(TASK INPUTS begins)

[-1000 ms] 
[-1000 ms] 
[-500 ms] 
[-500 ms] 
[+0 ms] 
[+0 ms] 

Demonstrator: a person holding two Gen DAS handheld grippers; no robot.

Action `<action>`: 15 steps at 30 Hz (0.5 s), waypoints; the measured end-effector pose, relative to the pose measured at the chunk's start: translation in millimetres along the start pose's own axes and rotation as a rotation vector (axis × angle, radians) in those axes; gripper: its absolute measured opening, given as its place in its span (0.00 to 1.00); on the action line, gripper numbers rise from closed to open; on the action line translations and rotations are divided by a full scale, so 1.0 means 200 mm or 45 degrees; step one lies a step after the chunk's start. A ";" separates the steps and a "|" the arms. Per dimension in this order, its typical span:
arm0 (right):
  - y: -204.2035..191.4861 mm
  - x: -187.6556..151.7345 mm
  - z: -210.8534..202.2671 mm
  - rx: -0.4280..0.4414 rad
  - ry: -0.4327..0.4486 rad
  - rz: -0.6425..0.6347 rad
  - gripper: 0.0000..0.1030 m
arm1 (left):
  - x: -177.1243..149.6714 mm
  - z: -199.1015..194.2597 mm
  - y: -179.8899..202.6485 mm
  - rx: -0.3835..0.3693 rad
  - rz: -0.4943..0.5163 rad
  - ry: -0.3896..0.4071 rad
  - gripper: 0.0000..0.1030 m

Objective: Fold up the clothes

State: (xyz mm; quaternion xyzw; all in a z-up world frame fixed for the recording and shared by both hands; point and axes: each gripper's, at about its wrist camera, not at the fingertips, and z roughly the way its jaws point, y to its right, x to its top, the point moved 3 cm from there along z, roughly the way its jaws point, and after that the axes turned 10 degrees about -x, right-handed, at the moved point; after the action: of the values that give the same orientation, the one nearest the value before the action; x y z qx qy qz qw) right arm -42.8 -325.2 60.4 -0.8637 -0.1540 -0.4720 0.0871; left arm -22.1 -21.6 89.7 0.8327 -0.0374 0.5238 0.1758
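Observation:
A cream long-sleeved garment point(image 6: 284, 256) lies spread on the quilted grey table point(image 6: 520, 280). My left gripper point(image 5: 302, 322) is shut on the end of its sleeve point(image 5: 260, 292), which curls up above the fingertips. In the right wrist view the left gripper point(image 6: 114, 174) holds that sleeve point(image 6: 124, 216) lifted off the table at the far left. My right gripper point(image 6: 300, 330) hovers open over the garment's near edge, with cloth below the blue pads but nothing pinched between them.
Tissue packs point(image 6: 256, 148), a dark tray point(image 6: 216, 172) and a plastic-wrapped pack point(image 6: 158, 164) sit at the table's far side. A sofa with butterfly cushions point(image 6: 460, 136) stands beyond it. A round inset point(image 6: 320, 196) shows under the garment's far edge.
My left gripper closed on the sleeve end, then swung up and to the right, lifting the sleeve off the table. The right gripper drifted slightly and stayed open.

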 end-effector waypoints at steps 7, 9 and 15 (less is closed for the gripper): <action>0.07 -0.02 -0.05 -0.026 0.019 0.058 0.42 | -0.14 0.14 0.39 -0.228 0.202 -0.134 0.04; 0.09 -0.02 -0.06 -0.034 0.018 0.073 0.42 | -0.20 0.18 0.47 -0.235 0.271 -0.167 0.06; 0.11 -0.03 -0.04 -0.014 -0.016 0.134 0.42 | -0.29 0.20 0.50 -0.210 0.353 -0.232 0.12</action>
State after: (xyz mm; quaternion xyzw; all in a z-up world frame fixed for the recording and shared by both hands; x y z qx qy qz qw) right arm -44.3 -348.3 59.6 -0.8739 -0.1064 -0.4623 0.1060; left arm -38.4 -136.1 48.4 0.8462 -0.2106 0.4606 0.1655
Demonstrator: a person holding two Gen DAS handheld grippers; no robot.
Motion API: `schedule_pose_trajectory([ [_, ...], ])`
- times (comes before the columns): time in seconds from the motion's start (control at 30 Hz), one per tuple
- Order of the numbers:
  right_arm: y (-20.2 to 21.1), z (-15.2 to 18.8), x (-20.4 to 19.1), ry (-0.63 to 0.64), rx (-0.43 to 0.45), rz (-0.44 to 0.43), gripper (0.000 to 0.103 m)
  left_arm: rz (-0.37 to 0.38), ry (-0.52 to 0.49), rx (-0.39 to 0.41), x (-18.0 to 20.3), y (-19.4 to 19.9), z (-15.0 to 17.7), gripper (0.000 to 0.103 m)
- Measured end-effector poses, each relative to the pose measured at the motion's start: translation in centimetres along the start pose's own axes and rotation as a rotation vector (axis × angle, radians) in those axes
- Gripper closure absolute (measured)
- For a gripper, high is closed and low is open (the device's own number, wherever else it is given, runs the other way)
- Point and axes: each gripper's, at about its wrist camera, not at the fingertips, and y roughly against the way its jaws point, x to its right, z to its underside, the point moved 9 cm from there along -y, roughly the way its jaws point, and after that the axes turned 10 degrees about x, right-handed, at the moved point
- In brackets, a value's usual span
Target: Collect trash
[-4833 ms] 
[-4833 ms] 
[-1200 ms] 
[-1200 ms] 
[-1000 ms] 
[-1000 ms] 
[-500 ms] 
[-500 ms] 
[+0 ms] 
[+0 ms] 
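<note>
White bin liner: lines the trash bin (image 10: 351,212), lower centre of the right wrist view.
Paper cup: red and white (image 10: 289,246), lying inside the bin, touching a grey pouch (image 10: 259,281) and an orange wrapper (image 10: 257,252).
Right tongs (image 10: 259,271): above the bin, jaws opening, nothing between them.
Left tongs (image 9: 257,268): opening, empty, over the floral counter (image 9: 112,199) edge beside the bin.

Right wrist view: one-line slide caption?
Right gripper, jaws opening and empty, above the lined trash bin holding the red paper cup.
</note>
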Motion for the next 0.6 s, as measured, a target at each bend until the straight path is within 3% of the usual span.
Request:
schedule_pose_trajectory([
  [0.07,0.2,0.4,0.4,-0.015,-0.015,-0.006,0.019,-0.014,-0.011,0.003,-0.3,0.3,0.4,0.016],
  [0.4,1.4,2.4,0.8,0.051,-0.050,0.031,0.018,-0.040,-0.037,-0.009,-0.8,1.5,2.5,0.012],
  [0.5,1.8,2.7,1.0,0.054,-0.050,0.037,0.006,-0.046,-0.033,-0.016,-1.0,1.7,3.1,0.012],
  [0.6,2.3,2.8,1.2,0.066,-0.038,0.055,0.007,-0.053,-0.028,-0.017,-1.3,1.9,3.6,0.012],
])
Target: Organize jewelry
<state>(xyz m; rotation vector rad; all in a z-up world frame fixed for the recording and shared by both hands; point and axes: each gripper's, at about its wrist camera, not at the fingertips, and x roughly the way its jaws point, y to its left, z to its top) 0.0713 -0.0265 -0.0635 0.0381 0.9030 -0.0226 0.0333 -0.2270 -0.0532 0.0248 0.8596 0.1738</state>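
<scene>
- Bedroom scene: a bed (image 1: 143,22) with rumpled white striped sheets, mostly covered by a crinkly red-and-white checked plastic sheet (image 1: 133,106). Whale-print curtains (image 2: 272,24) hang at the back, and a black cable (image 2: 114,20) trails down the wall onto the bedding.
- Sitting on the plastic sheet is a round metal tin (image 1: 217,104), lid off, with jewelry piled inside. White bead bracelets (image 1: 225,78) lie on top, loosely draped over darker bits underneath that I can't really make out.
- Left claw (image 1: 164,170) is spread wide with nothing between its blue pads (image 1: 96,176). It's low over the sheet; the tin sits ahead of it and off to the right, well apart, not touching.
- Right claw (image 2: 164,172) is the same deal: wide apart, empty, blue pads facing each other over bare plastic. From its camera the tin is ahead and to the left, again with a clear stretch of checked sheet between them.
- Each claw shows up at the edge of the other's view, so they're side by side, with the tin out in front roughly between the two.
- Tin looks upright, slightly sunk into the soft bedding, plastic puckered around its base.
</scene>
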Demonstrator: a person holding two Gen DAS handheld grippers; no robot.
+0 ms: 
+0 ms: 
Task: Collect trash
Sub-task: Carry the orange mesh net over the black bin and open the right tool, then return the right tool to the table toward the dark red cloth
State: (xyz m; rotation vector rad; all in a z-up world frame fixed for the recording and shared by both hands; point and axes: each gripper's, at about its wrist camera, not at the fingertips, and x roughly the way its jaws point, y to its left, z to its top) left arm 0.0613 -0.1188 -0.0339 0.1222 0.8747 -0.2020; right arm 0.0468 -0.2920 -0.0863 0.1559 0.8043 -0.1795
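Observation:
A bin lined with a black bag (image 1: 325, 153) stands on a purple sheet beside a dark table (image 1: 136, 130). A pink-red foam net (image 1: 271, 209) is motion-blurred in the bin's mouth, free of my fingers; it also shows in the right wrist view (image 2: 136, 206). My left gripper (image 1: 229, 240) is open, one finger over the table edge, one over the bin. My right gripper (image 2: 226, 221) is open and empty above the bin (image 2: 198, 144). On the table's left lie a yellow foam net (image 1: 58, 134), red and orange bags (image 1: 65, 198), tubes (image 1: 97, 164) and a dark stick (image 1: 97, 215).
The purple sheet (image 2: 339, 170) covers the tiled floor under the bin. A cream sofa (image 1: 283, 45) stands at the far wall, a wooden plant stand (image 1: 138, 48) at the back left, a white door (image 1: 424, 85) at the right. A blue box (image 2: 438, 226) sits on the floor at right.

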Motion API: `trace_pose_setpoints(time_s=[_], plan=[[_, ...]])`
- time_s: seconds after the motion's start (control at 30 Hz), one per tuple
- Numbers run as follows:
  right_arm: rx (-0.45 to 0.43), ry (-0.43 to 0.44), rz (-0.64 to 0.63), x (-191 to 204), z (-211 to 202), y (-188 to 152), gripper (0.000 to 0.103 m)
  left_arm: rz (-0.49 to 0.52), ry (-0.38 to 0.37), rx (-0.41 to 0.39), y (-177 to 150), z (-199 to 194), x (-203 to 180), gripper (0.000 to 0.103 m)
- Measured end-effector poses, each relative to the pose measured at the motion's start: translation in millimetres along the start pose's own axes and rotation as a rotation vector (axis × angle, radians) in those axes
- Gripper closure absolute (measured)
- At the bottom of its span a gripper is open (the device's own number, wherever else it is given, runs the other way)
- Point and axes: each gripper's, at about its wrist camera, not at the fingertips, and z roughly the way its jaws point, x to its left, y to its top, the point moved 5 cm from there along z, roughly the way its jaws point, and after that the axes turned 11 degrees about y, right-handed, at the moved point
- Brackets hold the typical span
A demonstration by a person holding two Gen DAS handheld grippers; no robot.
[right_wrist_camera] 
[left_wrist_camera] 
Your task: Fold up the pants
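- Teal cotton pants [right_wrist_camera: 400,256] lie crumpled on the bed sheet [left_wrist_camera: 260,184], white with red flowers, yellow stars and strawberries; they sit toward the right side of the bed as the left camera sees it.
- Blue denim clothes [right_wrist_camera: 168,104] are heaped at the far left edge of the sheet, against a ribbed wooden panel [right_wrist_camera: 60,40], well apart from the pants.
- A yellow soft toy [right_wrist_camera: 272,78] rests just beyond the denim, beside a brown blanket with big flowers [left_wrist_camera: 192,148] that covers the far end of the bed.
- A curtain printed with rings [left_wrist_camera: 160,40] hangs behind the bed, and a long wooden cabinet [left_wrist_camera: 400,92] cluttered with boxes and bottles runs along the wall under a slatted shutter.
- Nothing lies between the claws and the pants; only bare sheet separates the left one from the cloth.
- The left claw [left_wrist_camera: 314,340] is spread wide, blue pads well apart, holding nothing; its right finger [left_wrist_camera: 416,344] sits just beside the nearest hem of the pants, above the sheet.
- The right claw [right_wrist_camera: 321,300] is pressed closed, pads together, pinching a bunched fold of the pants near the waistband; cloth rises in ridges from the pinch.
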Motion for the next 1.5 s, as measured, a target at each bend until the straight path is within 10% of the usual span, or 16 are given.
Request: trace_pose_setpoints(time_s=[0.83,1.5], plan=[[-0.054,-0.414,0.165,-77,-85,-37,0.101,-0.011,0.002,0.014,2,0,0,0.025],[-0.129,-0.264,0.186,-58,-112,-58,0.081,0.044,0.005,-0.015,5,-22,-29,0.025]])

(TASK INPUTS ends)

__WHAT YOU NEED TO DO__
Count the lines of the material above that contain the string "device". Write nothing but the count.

__TASK RESPONSE__
2